▶ Work item
When the line containing "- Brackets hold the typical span" appears in the entries below, begin printing there and stop after the line containing "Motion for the"; print each of those lines exactly and no other line.

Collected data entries
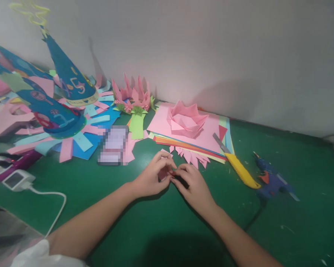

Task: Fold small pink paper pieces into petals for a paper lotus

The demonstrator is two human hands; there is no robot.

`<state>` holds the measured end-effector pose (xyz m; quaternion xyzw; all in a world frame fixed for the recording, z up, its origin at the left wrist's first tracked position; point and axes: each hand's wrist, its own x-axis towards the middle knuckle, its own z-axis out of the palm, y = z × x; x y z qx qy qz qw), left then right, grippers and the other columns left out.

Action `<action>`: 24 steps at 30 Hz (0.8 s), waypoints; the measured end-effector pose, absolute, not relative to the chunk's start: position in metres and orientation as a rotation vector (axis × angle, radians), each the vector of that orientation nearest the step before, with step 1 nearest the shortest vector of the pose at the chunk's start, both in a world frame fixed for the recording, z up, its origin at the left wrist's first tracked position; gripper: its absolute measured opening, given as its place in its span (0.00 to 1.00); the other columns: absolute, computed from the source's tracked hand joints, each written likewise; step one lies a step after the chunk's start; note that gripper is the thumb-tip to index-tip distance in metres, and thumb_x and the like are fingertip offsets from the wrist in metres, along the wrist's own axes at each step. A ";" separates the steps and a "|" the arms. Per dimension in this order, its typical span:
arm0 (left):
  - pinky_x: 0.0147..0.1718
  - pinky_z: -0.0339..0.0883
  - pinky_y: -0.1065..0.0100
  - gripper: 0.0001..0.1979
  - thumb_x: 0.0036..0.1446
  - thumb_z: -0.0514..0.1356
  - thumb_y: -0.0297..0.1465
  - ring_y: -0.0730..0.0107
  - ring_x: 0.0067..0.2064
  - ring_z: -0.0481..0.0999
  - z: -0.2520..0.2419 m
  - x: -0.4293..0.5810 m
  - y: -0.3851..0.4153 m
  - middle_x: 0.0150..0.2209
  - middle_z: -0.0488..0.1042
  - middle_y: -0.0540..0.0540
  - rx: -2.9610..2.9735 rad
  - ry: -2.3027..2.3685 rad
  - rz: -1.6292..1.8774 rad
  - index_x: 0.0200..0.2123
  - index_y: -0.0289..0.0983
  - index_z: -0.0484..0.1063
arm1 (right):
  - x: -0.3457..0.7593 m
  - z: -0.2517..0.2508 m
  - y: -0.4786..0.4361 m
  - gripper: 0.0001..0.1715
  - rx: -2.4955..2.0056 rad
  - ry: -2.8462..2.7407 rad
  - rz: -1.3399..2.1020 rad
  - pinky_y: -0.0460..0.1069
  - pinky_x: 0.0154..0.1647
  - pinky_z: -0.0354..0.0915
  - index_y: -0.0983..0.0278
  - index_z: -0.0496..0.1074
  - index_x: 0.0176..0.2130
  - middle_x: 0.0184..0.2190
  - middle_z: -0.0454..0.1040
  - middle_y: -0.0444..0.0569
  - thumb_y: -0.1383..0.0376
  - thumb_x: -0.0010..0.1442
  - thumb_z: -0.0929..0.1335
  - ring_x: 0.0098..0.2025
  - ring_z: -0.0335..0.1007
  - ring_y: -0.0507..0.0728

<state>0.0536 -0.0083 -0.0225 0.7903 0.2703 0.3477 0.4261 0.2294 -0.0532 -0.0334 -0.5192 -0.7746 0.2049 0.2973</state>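
Observation:
My left hand is closed in a pinch around a small pink paper piece, mostly hidden by the fingers. Against it, at the left fingertips, my right hand is also pinched, its thumb and fingers meeting at the paper's edge. Just beyond the hands lies a fan of pointed pink paper strips. Behind them a folded pink paper flower rests on a stack of coloured paper.
A yellow cutter knife with its blade out and a blue glue gun lie on the right of the green table. At left stand blue cone hats, a pink paper crown, a blurred-out phone and a white-cabled device.

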 end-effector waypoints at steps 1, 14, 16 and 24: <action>0.42 0.69 0.67 0.13 0.52 0.57 0.21 0.67 0.46 0.66 -0.021 0.053 -0.008 0.43 0.59 0.43 2.009 0.651 0.870 0.41 0.38 0.63 | 0.230 -0.034 -0.053 0.07 -1.377 -2.039 0.549 0.53 0.39 0.63 0.62 0.71 0.38 0.34 0.68 0.50 0.67 0.60 0.64 0.39 0.65 0.58; 0.50 0.63 0.62 0.15 0.50 0.60 0.22 0.63 0.51 0.64 -0.024 0.051 -0.011 0.48 0.61 0.41 2.163 0.604 0.759 0.42 0.38 0.64 | 0.236 -0.025 -0.059 0.09 -1.509 -1.682 0.730 0.45 0.26 0.58 0.62 0.65 0.29 0.23 0.65 0.42 0.63 0.61 0.62 0.24 0.61 0.51; 0.47 0.65 0.64 0.13 0.47 0.59 0.18 0.64 0.49 0.66 -0.025 0.052 -0.010 0.45 0.63 0.42 2.131 0.657 0.840 0.37 0.37 0.66 | 0.236 -0.026 -0.060 0.08 -1.467 -1.600 0.820 0.44 0.27 0.60 0.62 0.65 0.31 0.24 0.66 0.42 0.62 0.61 0.63 0.26 0.63 0.50; 0.38 0.66 0.69 0.04 0.47 0.63 0.21 0.69 0.40 0.71 -0.026 0.060 -0.012 0.37 0.68 0.45 1.827 0.802 1.041 0.27 0.35 0.72 | 0.238 -0.024 -0.059 0.06 -1.266 -1.476 0.986 0.45 0.33 0.66 0.60 0.69 0.37 0.30 0.71 0.44 0.65 0.61 0.62 0.31 0.69 0.51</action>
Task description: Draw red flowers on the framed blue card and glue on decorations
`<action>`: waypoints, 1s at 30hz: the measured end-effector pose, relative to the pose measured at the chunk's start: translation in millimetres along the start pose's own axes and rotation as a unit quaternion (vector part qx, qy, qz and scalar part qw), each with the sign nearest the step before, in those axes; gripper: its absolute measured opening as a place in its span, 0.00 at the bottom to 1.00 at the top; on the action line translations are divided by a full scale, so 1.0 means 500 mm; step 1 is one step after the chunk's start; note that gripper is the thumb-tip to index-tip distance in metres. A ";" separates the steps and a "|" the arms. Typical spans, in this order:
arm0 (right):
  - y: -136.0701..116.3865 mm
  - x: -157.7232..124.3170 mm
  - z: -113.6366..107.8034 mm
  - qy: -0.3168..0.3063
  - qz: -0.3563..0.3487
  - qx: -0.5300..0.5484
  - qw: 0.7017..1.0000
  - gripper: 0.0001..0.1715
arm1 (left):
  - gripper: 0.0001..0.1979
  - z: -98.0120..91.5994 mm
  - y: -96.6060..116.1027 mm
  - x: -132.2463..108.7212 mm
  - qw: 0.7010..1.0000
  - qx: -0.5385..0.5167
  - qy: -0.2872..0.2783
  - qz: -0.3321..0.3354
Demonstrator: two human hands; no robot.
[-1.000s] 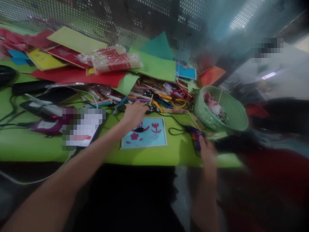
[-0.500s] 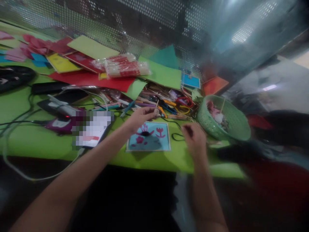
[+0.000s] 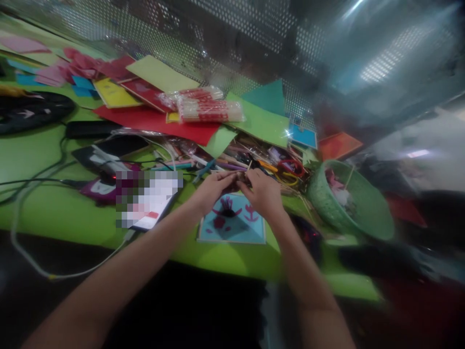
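Note:
My left hand (image 3: 214, 191) and my right hand (image 3: 264, 194) meet fingertip to fingertip above a light-blue card (image 3: 254, 233) with pink flower shapes and a pale border. The left fingers are pinched on a thin pale stick (image 3: 249, 165), whose tip rises between the hands. Its lower part is hidden by the fingers. The right hand's fingers are closed at the same spot; what they grip, if anything, is hidden. A dark round patch (image 3: 228, 212) lies on the card beneath the hands.
A green basket (image 3: 363, 211) holding scraps stands at right. Pencils, sticks and scissors (image 3: 290, 167) lie behind the hands. Colored paper (image 3: 156, 121) and plastic-wrapped bundles (image 3: 212, 110) are farther back. At left are a lit phone (image 3: 154, 201), a white cable (image 3: 27, 261) and a purple object (image 3: 96, 191).
My right hand has moved left and up to join my left hand; it was apart beside the card. The view has shifted, so the scene sits slightly farther right and lower.

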State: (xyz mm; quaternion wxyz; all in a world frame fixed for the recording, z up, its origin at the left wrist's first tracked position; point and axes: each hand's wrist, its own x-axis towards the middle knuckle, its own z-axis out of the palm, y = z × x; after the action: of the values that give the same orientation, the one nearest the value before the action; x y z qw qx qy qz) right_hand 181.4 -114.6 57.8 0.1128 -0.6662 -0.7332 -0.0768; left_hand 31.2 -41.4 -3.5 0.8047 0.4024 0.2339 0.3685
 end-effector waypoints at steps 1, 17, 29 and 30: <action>0.002 0.000 0.003 -0.003 -0.003 0.005 1.000 0.17 | 0.15 0.000 -0.001 -0.001 1.000 -0.002 0.000 0.000; 0.019 -0.024 0.026 -0.033 -0.030 0.041 0.998 0.19 | 0.14 0.007 -0.008 -0.007 0.999 0.052 -0.011 -0.007; 0.006 -0.025 0.054 -0.008 -0.053 -0.058 0.997 0.21 | 0.13 -0.001 -0.017 -0.004 0.995 0.101 0.007 0.001; 0.007 -0.025 0.055 -0.007 -0.056 -0.053 0.997 0.20 | 0.13 -0.002 -0.018 -0.004 0.995 0.102 0.007 0.001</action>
State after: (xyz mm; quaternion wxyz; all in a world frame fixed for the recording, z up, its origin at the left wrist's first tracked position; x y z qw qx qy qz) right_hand 184.0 -119.0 28.0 0.0673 -0.6297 -0.7650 -0.1173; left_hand 33.0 -46.0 -11.0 0.7574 0.4803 0.2751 0.3464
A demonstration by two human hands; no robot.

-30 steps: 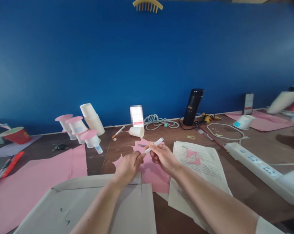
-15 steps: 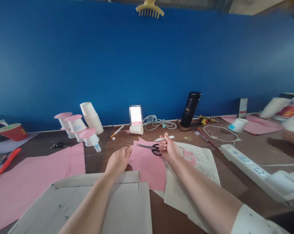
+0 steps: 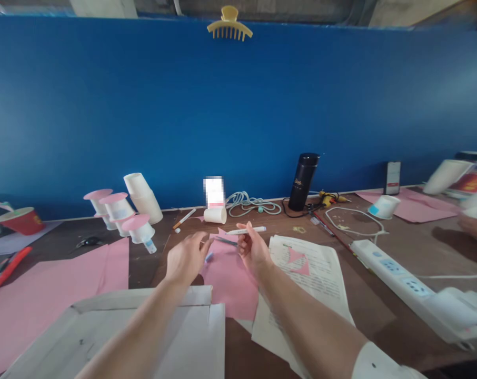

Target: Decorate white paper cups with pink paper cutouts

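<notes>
My right hand [image 3: 255,249] is closed around the scissors [image 3: 226,241]; their dark handles are hidden in the fingers and the blades point left, over pink paper. The pink paper [image 3: 232,289] lies in front of me. At its upper left edge, the fingers of my left hand [image 3: 188,258] are bent and pinched together on it. Just behind my right hand is a white marker [image 3: 238,231]. A small blue object [image 3: 209,257] shows beside my left fingers, too small to name.
A printed sheet [image 3: 321,273] with pink scraps lies right. White cardboard [image 3: 191,337] is under my left forearm. Several paper cups with pink discs [image 3: 114,199] stand left, near larger pink sheets [image 3: 65,284]. Right are a black flask [image 3: 304,181], power strip [image 3: 396,279] and another person's hand [image 3: 475,226].
The scissors' handles, visible beside my right hand before, are now covered by its fingers. The small blue object has come into sight by my left hand. The whole view has shifted slightly.
</notes>
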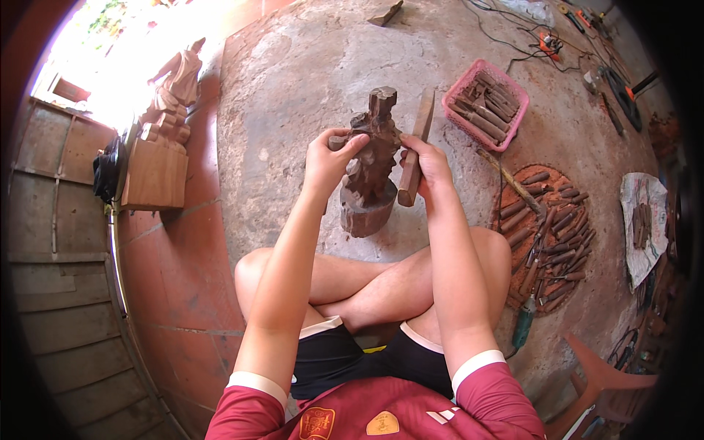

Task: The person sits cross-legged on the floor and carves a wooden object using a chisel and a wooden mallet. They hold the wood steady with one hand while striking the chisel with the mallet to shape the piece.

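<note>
A dark brown wood carving (370, 165), knobbly with a round base, stands upright on the floor before my crossed legs. My left hand (330, 158) grips its left side, thumb pressed on the wood. A short brown rounded piece (338, 141) shows at that thumb; whether it belongs to the carving or is a tool handle I cannot tell. My right hand (429, 165) is closed round a long squared wooden bar (419, 139), held upright close beside the carving. Its fingertips come near the carving's right side, and most of its fingers are hidden behind the bar.
Right of me, many-handled carving chisels (561, 249) lie on a reddish round patch, near a wooden-handled mallet (511, 180) and a green power tool (523, 323). A pink basket (475, 139) holds brown tools. A pale wooden statue (172, 95) stands left. Cables (524, 48) lie far right.
</note>
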`<state>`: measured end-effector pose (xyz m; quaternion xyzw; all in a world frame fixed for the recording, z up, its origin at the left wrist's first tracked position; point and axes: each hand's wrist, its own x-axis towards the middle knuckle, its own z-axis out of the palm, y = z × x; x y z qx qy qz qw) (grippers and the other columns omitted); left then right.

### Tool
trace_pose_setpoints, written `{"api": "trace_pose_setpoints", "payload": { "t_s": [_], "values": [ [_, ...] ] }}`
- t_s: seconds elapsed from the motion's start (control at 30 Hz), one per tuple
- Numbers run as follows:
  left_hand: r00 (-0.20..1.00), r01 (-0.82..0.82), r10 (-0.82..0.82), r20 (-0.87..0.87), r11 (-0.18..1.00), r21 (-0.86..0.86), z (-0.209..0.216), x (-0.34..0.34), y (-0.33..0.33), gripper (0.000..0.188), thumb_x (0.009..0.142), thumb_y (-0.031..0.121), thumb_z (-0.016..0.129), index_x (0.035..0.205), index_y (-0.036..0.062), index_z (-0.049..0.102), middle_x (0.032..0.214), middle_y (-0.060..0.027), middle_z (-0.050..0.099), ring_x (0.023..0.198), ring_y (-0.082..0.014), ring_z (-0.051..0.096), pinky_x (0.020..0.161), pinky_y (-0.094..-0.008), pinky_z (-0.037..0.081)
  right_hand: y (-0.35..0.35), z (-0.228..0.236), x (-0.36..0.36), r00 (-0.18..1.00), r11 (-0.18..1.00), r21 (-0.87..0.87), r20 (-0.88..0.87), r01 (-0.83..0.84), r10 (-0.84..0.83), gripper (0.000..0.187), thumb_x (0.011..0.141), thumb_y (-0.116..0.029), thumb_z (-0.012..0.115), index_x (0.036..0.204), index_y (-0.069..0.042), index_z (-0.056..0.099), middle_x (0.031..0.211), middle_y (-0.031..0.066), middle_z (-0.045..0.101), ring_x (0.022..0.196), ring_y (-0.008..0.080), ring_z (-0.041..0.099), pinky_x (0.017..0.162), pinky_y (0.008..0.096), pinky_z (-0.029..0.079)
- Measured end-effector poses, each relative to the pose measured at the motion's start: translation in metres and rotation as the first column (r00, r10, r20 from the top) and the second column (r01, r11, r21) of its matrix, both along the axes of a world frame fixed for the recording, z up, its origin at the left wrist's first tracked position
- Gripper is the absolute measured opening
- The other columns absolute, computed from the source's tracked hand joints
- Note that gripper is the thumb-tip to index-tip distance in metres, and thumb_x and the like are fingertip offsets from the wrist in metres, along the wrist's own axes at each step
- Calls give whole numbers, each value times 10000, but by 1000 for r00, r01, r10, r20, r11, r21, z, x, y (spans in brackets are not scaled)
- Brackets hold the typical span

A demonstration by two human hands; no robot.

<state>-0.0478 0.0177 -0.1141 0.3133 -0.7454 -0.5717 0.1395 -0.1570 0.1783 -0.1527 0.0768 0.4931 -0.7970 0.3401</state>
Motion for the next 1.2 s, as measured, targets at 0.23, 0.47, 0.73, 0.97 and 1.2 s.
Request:
{"api": "trace_pose_setpoints", "payload": {
  "t_s": [0.23,0.47,0.73,0.97,1.2],
  "values": [
    [996,83,-82,-28,995,55,-4,14,-10,509,803,318,836,1178,20,665,681,30,593,529,-42,470,469,-215,366,-1,-1,-2,1000,999,-14,-4,-31,31,238,807,-188,783,892,-32,624,711,52,596,541,166,563,485,323,475],
    [993,105,-96,-64,981,163,-20,28,-25,558,811,301,824,1235,-7,632,715,21,604,541,-50,483,466,-213,375,-1,0,0,999,999,-12,1,-50,50,274,795,-186,795,920,-27,611,702,45,577,541,167,558,495,328,479],
    [998,8,9,-58,957,290,-9,27,-29,534,835,223,781,1267,-32,596,779,-19,631,520,-68,485,465,-227,385,-4,3,10,994,994,29,15,-105,104,327,780,-179,815,962,-13,600,763,55,599,629,168,595,553,333,501],
    [986,8,51,-161,939,344,-21,30,-46,436,896,130,635,1303,-16,573,822,-37,636,504,-72,500,449,-225,387,-24,8,34,994,997,36,-80,-66,69,324,784,-205,819,976,-35,622,760,15,580,629,127,554,541,296,456],
    [982,-5,69,-174,938,346,-23,35,-44,456,899,140,638,1314,-32,556,831,-35,634,495,-77,497,452,-231,395,-25,15,36,998,998,0,-26,-62,62,377,773,-139,818,1041,44,627,935,125,676,791,211,663,703,366,543]
  ]
}}
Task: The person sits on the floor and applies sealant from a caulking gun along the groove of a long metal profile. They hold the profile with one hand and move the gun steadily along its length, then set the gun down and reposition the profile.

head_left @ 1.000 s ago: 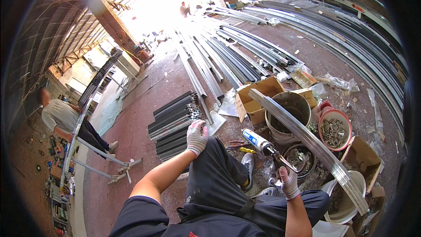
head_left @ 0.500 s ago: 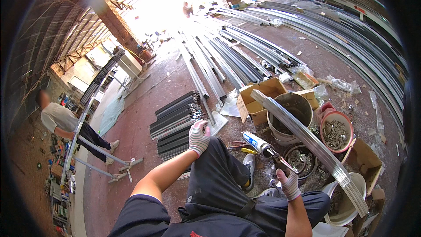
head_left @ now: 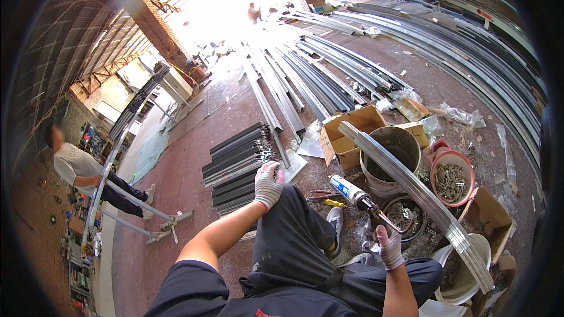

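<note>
My left hand, in a striped work glove, rests on my bent knee with its fingers laid over the fabric and nothing in them. On the right, my right hand, gloved alike, grips a caulking gun by the handle. Its white and blue sealant cartridge points up and to the left, above the floor. Just beyond my shoe lie yellow-handled pliers and red-handled pliers. A bundle of shiny metal strips slants across several buckets beside my right hand.
Short dark profiles lie stacked ahead of my left hand. A cardboard box, a grey bucket and a red-rimmed bucket of metal parts stand to the right. Long profiles cover the floor beyond. A person stands by a metal rack at left.
The caulking gun and my right hand have shifted slightly right. My left hand stays on the knee. The person at left has moved a little leftward.
</note>
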Demonstrator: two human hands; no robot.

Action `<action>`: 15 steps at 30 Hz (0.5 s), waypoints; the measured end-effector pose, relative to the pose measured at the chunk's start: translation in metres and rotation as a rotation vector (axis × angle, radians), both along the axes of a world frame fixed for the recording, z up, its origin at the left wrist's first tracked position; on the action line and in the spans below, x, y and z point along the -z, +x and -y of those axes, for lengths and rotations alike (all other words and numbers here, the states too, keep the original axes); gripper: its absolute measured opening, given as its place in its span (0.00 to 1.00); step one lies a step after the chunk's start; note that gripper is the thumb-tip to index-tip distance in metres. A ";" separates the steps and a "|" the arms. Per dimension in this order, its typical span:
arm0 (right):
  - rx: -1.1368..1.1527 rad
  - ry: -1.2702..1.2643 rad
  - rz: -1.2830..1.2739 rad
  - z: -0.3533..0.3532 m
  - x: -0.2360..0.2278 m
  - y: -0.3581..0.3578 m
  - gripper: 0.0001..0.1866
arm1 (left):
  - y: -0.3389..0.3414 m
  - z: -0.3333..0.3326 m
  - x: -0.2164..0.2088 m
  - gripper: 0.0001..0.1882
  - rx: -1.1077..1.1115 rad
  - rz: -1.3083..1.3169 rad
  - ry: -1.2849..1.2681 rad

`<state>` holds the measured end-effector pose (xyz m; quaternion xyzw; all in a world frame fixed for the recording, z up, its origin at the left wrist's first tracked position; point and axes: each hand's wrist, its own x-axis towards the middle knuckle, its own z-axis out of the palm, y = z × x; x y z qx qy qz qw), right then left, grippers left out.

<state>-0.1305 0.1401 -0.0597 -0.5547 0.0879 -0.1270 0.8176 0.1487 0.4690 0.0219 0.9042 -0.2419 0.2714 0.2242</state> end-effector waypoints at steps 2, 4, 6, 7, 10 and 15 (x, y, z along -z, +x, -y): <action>0.021 -0.051 0.014 -0.001 -0.004 0.002 0.37 | 0.000 0.000 -0.001 0.15 -0.008 -0.002 -0.001; 0.082 -0.169 0.046 -0.004 -0.008 0.003 0.34 | -0.001 0.001 -0.002 0.15 -0.010 -0.013 0.001; 0.064 -0.132 0.037 -0.003 -0.011 0.002 0.34 | -0.001 0.001 -0.002 0.15 -0.011 -0.019 0.004; 0.052 -0.113 0.040 -0.003 -0.012 0.000 0.34 | -0.001 0.001 -0.002 0.15 -0.010 -0.020 0.005; -0.007 -0.017 0.022 0.001 -0.012 -0.004 0.35 | -0.001 0.000 -0.001 0.15 -0.011 -0.018 0.008; 0.033 -0.076 -0.028 0.003 -0.012 -0.002 0.34 | 0.002 -0.001 0.003 0.16 -0.009 -0.006 0.001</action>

▶ Response box
- Brackets hold the typical span

A demonstration by two human hands; no robot.

<state>-0.0478 0.0177 -0.1141 0.3133 -0.7454 -0.5717 0.1395 -0.1570 0.1783 -0.1527 0.0768 0.4931 -0.7970 0.3401</state>
Motion for the next 1.2 s, as measured, targets at 0.23, 0.47, 0.73, 0.97 and 1.2 s.

The answer requires nothing more.